*Requirement*
Could you set down exactly the lines of the data below, starting at the one that holds "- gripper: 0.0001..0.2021" and ending at the one that holds "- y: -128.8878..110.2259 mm", both included, and only those?

*Provided data*
────────────────────────────────────────
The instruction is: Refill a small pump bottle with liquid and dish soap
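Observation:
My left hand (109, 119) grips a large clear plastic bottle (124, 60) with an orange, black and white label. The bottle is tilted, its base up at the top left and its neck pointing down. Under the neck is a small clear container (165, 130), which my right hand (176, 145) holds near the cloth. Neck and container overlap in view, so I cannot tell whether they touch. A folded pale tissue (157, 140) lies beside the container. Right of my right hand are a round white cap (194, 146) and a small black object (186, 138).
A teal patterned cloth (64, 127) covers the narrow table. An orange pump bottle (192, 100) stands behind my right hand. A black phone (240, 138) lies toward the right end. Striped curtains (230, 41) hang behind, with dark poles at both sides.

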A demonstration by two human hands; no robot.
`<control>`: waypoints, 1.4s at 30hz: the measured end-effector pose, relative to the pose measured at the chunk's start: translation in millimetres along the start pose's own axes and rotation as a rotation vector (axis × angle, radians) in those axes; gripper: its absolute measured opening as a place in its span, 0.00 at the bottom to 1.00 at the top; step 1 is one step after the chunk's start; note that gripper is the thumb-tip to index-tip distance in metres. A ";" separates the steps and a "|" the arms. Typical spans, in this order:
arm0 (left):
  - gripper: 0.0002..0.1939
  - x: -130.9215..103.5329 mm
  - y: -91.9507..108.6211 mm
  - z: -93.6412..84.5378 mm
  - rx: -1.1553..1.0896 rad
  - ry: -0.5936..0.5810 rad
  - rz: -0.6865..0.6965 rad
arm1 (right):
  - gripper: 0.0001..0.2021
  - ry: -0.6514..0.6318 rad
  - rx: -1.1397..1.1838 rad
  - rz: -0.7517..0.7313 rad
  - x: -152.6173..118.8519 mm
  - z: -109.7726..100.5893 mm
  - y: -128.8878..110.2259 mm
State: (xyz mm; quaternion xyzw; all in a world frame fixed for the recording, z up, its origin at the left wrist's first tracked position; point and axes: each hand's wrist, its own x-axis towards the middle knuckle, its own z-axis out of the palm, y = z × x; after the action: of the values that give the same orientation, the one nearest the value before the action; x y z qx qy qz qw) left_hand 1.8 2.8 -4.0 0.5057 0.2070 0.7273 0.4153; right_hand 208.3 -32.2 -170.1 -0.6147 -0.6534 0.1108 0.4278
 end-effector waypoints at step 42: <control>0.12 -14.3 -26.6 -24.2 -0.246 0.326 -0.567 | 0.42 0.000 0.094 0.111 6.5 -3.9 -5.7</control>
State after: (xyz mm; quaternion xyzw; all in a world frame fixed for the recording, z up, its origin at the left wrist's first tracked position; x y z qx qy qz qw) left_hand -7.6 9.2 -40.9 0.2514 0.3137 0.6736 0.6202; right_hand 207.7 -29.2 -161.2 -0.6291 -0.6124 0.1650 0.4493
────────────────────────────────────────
*Response to this exercise*
  - gripper: 0.0001..0.2021
  - ry: -0.6514..0.6318 rad
  - rx: -1.1397..1.1838 rad
  - rz: -0.7517..0.7313 rad
  - x: -152.6173..118.8519 mm
  - z: -109.7726..100.5893 mm
  - y: -128.8878..110.2259 mm

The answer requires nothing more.